1980: Small Functions

This is the 3rd in a short series of articles around my 4-decade+ career in software development — for your amusement, edification, and to capture a bit of computing history. They also bring back some memories for me, fond and otherwise.

I wanted to be a chemist. At Eleanor Roosevelt Senior High School (ERSH) in Greenbelt, Maryland, I ended up taking three chemistry classes, confident in my career choice. But I started taking computer classes in my junior year (1980–81) and ended up getting hooked.

The school owned an HP/3000 minicomputer that they used for school operations. We students also used it for classroom purposes. Cool! Some enterprising students (like Frank McConnell, a senior ahead of me) mastered the machine, learning far more about it than anyone working at the school.

HP-3000 Series III minicomputer
HP 3000 Series III computer, Technical Museum of Brno. Courtesy Wikimedia Commons.

Back then, you didn’t write your code (FORTRAN and BASIC, mostly) in a full-screen editor — those became prevalent a handful of years later. Instead, you used what’s known as a line editor; the better one on the HP/3000 was a piece of software known as EDIT/3000. (A later, improved version was known as TDP/3000.) You viewed pieces of your code by executing a command within EDIT:

> L20–30

That command would (L)ist the 20th through 30th lines in my program source.

The Hewlett-Packard HP2640 terminal, a common model for the HP/3000, typically provided 24 lines on a monitor that maxed out at 25 lines by 80 characters wide each. The 25th line was used to display the available function keys. Since the EDIT command line took up one line itself, the most lines of code I could see on the screen at one time was 23.

An HP2640 terminal, courtesy Wikipedia (public domain)

You could buy extra memory for HP2640 terminals to allow for scrolling back across multiple screens. (By the mid 1980s, I was thrilled to have enough extra screen memory to support 10 screens worth of scrolling back.)

The ERSH computer terminals were donated by someone, not purchased. And that donator figured they’d remove memory, since it was no doubt fairly expensive at the time. As a result of the memory loss, we had terminals that displayed only 17 lines, not 24. Subtracting one more line — for the command line itself — we saw at most 16 lines of code on-screen at a time.

I got good at doing the “advanced math” needed to see the most lines possible. To see exactly the 16 lines starting at line 12:

> L12–27

(I recall that there was also a way to give it a delta.)

If I couldn’t see all of the lines in the function I was working on, I found it a lot harder to reason about the code. I initially did a lot of back and forth. The following command to list lines might only show part of the function and not all of what I need:

> L12–27

I’d then list the rest of the function, or at least the next 16 lines, using another command:

> L27–42

Great, I can read the rest of the function. But, hmm, what was that preceding bit of code doing? I’d issue another command to “scroll back” to see it:

> L12–27

…and see the detail I’d temporarily forgotten.

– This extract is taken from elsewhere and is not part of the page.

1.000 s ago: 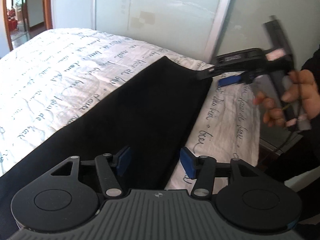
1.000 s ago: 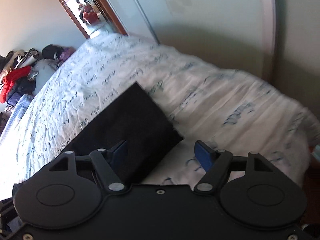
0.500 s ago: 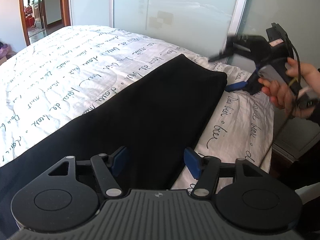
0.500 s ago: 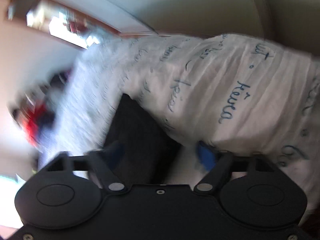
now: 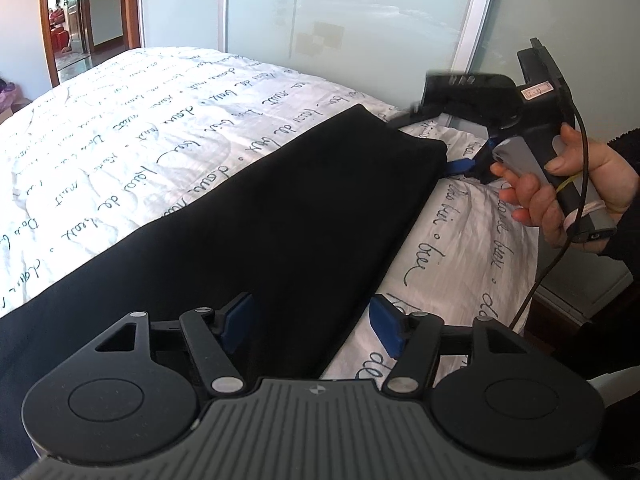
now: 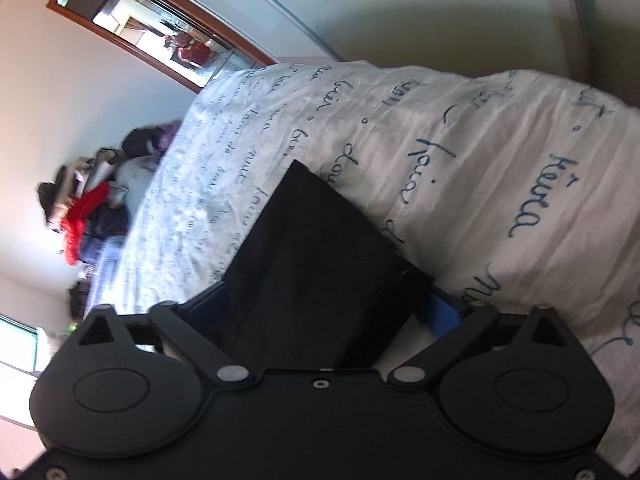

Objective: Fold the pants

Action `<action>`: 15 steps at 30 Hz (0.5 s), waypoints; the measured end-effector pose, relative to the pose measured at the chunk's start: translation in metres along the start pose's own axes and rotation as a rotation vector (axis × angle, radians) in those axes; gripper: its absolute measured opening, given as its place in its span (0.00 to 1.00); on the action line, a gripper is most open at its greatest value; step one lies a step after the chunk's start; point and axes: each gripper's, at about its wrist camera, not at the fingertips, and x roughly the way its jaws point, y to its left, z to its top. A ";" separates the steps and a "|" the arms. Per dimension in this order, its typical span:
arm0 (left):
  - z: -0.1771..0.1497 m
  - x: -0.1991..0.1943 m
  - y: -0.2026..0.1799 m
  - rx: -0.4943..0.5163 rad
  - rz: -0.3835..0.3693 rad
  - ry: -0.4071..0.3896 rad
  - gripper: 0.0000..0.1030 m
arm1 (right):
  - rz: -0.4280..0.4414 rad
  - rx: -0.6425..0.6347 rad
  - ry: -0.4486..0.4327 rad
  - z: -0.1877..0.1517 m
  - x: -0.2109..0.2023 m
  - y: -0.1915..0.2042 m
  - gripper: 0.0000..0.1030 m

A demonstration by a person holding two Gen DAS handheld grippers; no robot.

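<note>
— White quilted bedspread with dark handwriting printed on it covers the bed. Where do the pants lie on it?

— On its near side. The black cloth pants lie flat as one long band, which runs from the lower left of the left wrist view up to a squared end close to the bed's right edge.

— And the left gripper?

— It hangs over the long right edge of the pants. Its jaws are spread and have just been opening a little. One blue pad is above the black cloth, the other above the bedspread, and nothing is pinched.

— What about the right gripper?

— It is at the far squared end. Its jaws have just been closing, and the end of the pants is between them. In the left wrist view one finger stands over the end and the blue pad stands beside the corner, with a gap to the cloth, so I read the jaws as apart and not yet pinching.

— Who holds it?

— A person's hand in a dark sleeve grips its grey handle, and a thin black cable hangs down from it.

— And around the bed?

— Frosted glass sliding doors stand behind it, a wooden-framed doorway opens at the far left, and a pile of red and dark clothes lies beyond the far side.
</note>
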 end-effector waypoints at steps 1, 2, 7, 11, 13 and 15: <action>-0.001 0.000 0.000 0.000 -0.001 0.002 0.65 | -0.050 -0.036 -0.009 -0.002 -0.003 0.005 0.62; -0.001 -0.001 0.000 0.002 -0.002 0.004 0.66 | -0.083 -0.059 -0.017 -0.004 -0.005 0.008 0.41; -0.002 0.002 -0.003 0.005 -0.002 0.010 0.66 | -0.053 -0.035 -0.020 -0.005 -0.008 -0.006 0.11; 0.000 0.004 -0.005 0.001 -0.001 0.009 0.66 | -0.006 -0.065 -0.024 -0.007 -0.012 -0.006 0.09; 0.000 0.005 -0.006 0.005 0.000 0.006 0.66 | -0.008 -0.081 -0.027 -0.006 -0.010 -0.002 0.09; 0.000 0.004 -0.006 0.007 0.007 0.000 0.66 | -0.004 -0.108 -0.024 -0.008 -0.013 0.002 0.09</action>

And so on, back and forth to list one sub-chunk of the overall function at a time.

The nuisance of scrolling drove me to create functions that were at most 16 lines long. In those days, most functions were longer. Most of mine now fit neatly on a single-ERSH-screen.

It turns out that crafting short functions drives toward one of the most important software design concepts — something that today might be referred to as the single-responsibility principle, composed method, or perhaps cohesion. (They’re all similar though there are nuanced differences). In turn, this concept is the foundation of a lot of other great ideas in software design.

In limiting my function length to deal with my abbreviated screen height, I was following the late, great Jerry Weinberg adage that he named the Bolden Rule: “If you can’t fix it, feature it.” Except at the time, I didn’t know that I was “featuring” smaller functions due to my inability to fix the problem. It just seemed easier to me to give in to the limitation and shorten my functions.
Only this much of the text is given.